Task to complete – With both ends included, repeat exactly the lines of the entries below from the one containing "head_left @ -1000" down to the one containing "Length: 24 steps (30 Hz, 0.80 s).", and no others.

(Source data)
——————
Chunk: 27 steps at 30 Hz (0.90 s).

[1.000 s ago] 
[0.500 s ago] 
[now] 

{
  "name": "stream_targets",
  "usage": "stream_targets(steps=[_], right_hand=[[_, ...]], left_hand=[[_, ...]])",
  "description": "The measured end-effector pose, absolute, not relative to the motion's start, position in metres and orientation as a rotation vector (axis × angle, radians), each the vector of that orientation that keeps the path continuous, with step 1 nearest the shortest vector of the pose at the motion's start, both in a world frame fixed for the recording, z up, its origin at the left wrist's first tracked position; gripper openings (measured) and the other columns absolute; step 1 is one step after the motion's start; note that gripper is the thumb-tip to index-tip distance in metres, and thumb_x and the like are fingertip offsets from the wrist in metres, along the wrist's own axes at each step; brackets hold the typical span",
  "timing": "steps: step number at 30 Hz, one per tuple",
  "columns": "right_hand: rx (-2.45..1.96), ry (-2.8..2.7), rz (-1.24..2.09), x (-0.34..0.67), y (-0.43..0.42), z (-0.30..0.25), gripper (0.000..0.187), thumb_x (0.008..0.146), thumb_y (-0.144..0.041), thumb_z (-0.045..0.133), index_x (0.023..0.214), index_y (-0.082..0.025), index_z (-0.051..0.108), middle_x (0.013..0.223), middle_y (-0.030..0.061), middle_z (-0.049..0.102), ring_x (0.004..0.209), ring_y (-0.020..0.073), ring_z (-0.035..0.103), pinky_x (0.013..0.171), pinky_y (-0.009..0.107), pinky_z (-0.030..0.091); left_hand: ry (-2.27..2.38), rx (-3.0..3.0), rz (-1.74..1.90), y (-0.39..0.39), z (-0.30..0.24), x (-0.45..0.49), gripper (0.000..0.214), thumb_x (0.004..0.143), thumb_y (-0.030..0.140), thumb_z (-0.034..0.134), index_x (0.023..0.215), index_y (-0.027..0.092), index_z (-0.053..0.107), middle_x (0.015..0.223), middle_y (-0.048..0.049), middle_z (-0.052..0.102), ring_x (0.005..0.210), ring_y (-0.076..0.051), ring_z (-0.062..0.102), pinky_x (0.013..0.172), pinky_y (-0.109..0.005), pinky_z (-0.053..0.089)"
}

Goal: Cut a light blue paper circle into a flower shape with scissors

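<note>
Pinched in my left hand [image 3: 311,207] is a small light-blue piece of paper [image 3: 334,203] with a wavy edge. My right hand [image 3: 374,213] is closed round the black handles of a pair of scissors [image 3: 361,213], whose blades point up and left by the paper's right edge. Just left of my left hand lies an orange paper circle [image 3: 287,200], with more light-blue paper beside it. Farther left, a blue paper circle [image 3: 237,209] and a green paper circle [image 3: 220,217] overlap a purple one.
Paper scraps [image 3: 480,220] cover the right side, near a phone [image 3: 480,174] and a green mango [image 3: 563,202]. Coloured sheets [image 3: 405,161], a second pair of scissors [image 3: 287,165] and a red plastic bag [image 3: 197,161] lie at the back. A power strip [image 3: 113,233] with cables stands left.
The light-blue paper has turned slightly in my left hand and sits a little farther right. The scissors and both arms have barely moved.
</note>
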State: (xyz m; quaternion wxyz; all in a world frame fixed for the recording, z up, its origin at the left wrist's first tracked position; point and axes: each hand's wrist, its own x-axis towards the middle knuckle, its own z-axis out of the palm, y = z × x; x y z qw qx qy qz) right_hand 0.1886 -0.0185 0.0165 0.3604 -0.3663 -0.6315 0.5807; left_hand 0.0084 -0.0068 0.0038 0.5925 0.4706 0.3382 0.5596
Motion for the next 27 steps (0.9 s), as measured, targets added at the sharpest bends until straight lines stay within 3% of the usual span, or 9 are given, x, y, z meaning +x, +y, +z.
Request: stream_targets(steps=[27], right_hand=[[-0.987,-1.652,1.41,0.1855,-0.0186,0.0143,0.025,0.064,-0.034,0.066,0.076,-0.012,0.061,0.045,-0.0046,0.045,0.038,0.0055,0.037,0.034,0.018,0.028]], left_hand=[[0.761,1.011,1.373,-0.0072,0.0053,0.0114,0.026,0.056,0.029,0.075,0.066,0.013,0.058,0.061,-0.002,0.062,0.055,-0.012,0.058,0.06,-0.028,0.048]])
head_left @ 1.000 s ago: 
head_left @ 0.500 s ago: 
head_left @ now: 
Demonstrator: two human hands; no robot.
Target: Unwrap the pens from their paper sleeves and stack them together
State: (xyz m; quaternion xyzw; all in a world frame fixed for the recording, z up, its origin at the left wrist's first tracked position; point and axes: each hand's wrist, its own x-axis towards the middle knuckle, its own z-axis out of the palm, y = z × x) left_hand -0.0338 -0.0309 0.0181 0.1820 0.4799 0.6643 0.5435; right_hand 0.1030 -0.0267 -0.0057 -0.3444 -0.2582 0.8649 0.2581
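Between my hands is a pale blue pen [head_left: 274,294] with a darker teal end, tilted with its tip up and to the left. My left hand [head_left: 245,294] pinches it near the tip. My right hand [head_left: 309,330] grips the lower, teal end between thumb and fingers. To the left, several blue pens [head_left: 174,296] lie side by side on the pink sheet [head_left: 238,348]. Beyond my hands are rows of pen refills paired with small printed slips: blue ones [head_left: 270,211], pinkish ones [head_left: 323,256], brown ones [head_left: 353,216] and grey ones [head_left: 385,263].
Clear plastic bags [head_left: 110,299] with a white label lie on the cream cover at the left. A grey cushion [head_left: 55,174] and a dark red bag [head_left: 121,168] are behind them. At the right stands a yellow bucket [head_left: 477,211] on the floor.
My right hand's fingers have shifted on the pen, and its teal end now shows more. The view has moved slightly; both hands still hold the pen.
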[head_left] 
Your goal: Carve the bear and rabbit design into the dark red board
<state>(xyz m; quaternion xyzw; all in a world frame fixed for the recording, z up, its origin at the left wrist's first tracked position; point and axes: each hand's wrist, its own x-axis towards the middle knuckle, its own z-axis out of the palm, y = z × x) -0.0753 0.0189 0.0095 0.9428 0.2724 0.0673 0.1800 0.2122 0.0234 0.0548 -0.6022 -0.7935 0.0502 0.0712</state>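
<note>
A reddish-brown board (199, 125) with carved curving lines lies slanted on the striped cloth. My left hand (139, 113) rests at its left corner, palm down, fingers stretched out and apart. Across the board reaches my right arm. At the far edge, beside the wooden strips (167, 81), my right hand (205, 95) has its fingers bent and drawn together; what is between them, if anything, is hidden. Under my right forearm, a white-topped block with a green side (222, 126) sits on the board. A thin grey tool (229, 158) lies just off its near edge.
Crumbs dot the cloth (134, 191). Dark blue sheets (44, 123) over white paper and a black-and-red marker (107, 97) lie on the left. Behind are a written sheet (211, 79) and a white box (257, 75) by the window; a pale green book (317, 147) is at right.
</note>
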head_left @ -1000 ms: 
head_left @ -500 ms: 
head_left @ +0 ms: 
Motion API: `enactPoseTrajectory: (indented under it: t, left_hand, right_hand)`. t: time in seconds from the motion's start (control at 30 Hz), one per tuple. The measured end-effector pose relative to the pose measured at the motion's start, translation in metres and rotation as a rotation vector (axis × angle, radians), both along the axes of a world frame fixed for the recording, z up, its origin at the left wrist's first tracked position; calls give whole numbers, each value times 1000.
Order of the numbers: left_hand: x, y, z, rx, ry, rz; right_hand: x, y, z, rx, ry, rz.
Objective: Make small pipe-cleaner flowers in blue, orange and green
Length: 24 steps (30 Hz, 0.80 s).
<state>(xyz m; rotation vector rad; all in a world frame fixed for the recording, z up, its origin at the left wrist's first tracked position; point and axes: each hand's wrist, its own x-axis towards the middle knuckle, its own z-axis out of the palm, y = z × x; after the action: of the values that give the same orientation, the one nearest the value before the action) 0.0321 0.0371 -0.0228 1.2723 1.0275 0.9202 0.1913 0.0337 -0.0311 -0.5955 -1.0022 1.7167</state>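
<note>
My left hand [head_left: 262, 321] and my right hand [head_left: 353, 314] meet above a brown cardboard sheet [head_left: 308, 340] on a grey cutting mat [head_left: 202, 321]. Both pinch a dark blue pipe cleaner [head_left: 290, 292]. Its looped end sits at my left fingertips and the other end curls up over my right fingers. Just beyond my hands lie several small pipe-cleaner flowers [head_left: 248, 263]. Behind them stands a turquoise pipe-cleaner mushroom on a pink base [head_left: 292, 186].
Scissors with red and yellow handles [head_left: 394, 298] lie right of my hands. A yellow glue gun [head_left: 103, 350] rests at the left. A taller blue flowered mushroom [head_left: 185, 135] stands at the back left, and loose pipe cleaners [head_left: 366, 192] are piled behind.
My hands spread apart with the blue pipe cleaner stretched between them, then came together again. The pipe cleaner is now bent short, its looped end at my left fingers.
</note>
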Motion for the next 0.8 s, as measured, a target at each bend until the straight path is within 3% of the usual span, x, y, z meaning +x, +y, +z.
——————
Solution for this problem –
head_left @ -1000 ms: 
head_left @ -500 ms: 
head_left @ +0 ms: 
Motion API: `enactPoseTrajectory: (indented under it: t, left_hand, right_hand)`. t: time in seconds from the motion's start (control at 30 Hz), one per tuple. The measured end-effector pose relative to the pose measured at the motion's start, translation in metres and rotation as a rotation vector (axis × angle, radians), both along the axes of a world frame fixed for the recording, z up, its origin at the left wrist's first tracked position; calls give whole numbers, each value times 1000.
Order of the numbers: left_hand: x, y, z, rx, ry, rz; right_hand: x, y, z, rx, ry, rz.
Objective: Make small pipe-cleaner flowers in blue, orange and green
Length: 24 steps (30 Hz, 0.80 s).

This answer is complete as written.